##### DATA PROVIDED #####

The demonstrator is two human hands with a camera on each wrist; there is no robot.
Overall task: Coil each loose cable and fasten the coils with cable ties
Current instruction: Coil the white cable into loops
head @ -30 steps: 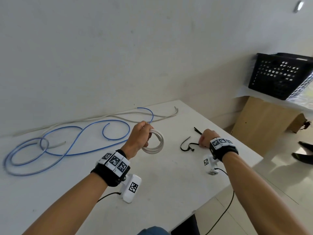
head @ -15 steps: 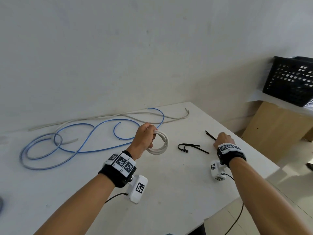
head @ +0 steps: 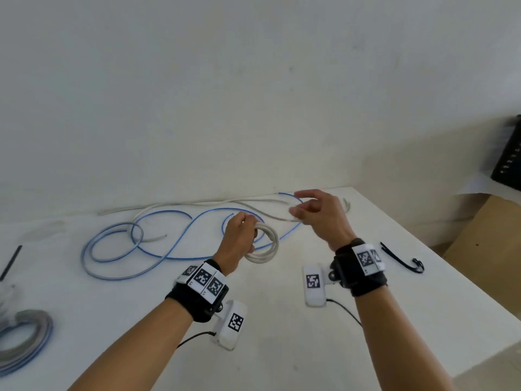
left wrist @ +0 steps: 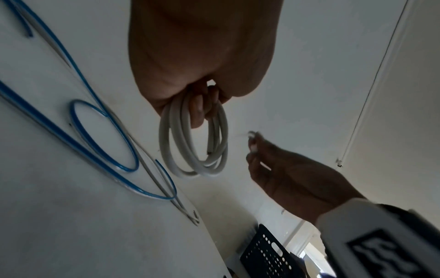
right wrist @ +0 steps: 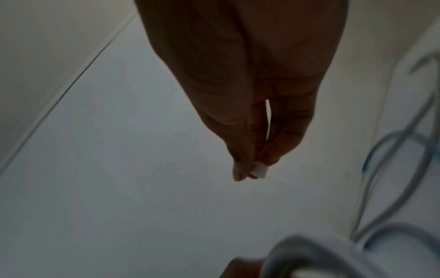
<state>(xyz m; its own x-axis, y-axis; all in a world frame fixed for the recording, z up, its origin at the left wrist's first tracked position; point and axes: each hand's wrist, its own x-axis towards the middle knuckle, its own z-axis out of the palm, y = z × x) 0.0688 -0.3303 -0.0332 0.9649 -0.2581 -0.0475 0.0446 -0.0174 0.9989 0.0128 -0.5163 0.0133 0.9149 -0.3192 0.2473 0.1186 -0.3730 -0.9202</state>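
At the far left edge of the white table (head: pixel 282 320), a finished coil of grey and blue cable (head: pixel 25 342) is seen lying flat. Further right, a loose blue cable (head: pixel 169 221) is spread in wide loops toward the wall, crossed by a loose grey cable (head: pixel 197 206) that runs along the table's back edge. In front of these, a white cable coil (head: pixel 263 244) is held by the left hand (head: pixel 239 238), fingers curled through its loops, above the table; in the left wrist view one cut end hangs free inside the coil. Just right of the coil, the right hand (head: pixel 321 215) is raised, thumb and forefinger pinched on a small white piece (right wrist: pixel 258 171), too blurred to be identified. Near the table's right edge, a black cable tie (head: pixel 400 259) is lying apart from both hands. A black perforated basket (head: pixel 507 162) is partly visible at the far right.
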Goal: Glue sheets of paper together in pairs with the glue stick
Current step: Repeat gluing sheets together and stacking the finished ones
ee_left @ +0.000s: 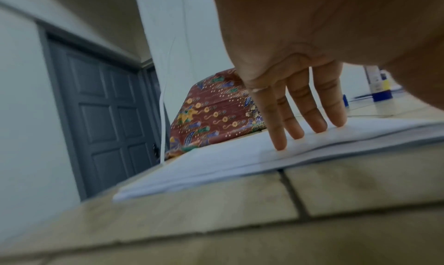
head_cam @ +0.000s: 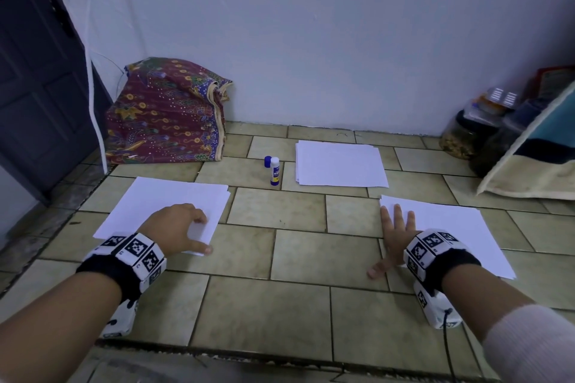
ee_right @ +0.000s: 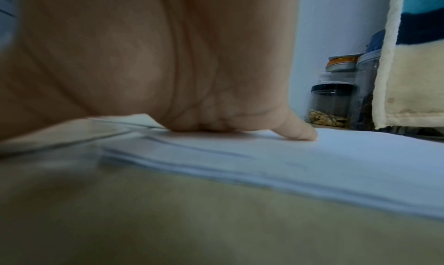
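Pressing down on both sides now: the left hand has straight fingers touching the left stack, gripping nothing, likely to slide off a sheet. The right hand lies flat and spread on the right stack, probably pinning it so it won't shift on the floor. The glue stick stands upright, its cap just beside it, between the hands and next to the far stack, well out of reach, not yet in play.
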`<state>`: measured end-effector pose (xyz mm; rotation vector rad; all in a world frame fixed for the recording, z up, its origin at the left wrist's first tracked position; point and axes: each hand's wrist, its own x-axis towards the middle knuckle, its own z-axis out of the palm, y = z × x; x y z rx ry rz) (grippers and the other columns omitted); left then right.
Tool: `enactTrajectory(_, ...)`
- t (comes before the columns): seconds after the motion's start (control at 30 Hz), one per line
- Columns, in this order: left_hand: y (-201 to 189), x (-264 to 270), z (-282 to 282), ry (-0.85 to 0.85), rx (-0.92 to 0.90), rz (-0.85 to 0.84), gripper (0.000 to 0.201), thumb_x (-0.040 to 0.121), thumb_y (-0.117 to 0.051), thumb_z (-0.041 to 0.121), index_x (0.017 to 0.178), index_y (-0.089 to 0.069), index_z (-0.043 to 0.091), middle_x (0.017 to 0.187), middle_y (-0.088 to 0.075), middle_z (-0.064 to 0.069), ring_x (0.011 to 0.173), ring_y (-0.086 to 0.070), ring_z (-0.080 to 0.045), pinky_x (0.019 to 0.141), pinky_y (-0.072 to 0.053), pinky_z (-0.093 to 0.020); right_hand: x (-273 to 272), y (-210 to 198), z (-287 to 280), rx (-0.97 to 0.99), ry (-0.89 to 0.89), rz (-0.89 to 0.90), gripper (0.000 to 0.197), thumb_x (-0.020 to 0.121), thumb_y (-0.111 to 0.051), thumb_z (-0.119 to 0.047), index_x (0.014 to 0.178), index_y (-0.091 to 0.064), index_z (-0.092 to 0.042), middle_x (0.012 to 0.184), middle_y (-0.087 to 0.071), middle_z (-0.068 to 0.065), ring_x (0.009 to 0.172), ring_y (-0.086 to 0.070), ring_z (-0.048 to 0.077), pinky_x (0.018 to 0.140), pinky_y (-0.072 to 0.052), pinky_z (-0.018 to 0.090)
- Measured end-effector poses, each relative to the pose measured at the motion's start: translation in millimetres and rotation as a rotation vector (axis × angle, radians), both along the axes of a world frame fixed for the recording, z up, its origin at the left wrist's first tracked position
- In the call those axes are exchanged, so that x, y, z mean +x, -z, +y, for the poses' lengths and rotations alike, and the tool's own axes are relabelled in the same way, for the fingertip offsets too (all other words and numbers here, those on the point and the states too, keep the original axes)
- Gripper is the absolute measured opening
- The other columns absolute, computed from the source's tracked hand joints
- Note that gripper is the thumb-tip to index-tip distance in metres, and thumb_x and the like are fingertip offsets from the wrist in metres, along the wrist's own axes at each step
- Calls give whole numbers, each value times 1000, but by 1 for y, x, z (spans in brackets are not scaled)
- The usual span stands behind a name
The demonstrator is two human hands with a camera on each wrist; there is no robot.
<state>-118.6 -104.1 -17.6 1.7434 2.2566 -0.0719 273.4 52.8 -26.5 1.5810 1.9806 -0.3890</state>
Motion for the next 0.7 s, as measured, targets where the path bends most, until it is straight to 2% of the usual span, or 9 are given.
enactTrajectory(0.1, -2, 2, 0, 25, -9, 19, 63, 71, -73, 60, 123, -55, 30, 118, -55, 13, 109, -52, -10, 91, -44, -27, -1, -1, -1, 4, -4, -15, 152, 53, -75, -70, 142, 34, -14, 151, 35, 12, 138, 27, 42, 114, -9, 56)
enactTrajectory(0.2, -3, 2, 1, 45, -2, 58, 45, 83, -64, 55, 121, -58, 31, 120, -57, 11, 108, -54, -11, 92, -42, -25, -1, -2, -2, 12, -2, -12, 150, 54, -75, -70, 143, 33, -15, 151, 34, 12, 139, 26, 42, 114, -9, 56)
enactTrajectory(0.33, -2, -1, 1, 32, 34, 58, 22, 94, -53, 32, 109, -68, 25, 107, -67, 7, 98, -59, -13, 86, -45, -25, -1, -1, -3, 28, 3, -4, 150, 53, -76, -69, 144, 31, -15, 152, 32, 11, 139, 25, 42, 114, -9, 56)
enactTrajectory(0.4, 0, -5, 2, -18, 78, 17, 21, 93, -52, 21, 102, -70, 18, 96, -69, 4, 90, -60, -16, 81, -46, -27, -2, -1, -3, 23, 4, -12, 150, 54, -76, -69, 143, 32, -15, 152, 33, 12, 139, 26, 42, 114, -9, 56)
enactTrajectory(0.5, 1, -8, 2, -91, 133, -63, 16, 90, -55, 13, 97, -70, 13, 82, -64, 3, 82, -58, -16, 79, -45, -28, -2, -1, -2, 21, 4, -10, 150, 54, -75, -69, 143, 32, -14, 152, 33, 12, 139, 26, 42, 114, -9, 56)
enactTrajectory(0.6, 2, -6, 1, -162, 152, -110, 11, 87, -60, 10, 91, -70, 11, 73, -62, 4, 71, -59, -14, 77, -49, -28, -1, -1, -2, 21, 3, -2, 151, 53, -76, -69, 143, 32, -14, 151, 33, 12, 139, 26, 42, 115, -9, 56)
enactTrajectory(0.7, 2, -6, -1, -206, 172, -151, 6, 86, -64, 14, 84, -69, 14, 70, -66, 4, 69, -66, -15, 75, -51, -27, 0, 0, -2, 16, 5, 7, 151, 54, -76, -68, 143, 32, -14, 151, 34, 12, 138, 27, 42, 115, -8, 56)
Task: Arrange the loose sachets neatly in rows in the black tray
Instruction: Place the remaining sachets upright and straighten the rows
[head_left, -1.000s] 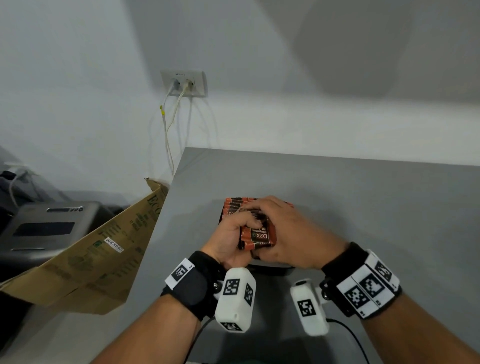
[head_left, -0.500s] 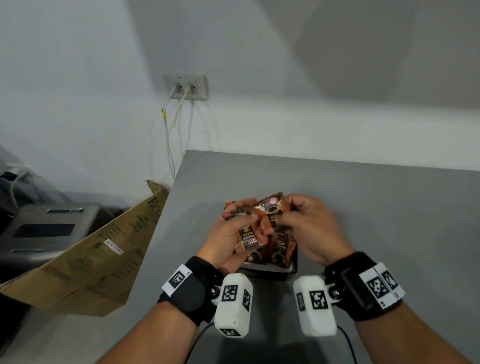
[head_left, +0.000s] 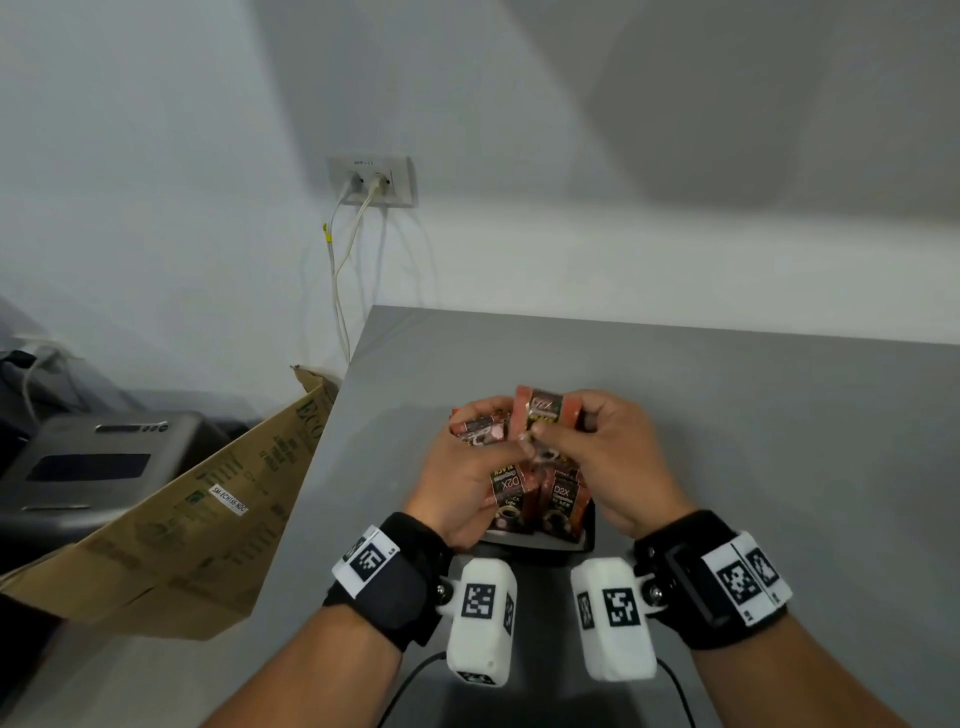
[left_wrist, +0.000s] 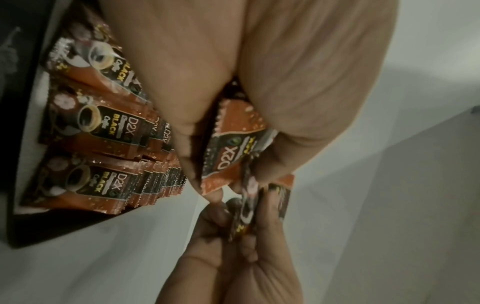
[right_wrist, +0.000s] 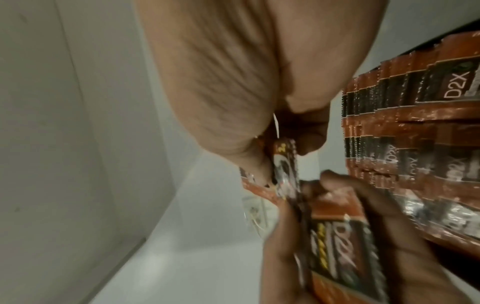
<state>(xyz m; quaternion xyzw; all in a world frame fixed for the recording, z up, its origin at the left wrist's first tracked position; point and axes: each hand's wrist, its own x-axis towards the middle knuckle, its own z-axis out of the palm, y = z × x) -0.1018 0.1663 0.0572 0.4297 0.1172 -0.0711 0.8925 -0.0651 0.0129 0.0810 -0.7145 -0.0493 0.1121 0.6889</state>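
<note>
Orange-and-black D2X coffee sachets stand in rows (head_left: 558, 501) in the black tray (head_left: 540, 546) on the grey table. Above the tray, my left hand (head_left: 480, 434) grips a small bunch of loose sachets (head_left: 475, 428). My right hand (head_left: 550, 431) pinches one sachet (head_left: 544, 410) upright, right beside that bunch. In the left wrist view the gripped sachet (left_wrist: 231, 148) lies under my left fingers, with the tray rows (left_wrist: 103, 127) to the left. The right wrist view shows the pinched sachet (right_wrist: 284, 164) and the filled rows (right_wrist: 415, 123).
A brown cardboard flap (head_left: 171, 540) leans against the table's left edge, with a grey machine (head_left: 98, 462) behind it. A wall socket (head_left: 371, 182) with white cables sits above the table's far corner. Bare grey table (head_left: 779, 441) extends right of the tray.
Both hands lifted off the tray with sachets. The right hand, first laid over the pile, now pinches one sachet and holds it upright beside the left hand's bunch.
</note>
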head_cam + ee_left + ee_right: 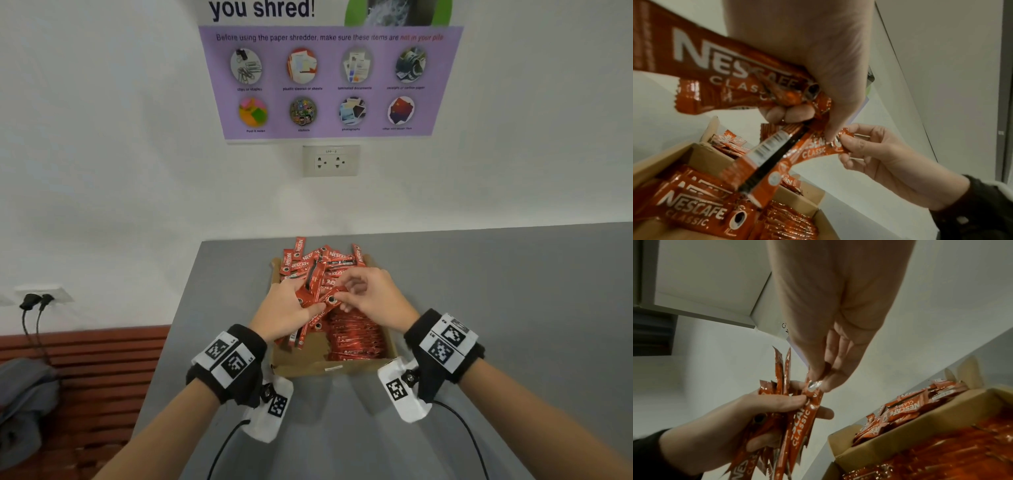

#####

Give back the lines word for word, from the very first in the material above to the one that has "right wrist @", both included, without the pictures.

The demonstrator is two human hands with a camera on each wrist; there is no robot.
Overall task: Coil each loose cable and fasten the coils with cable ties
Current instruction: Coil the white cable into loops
head @ -30 steps: 
head @ -15 steps: 
head @ +0 steps: 
left wrist @ +0 steps: 
right wrist @ +0 steps: 

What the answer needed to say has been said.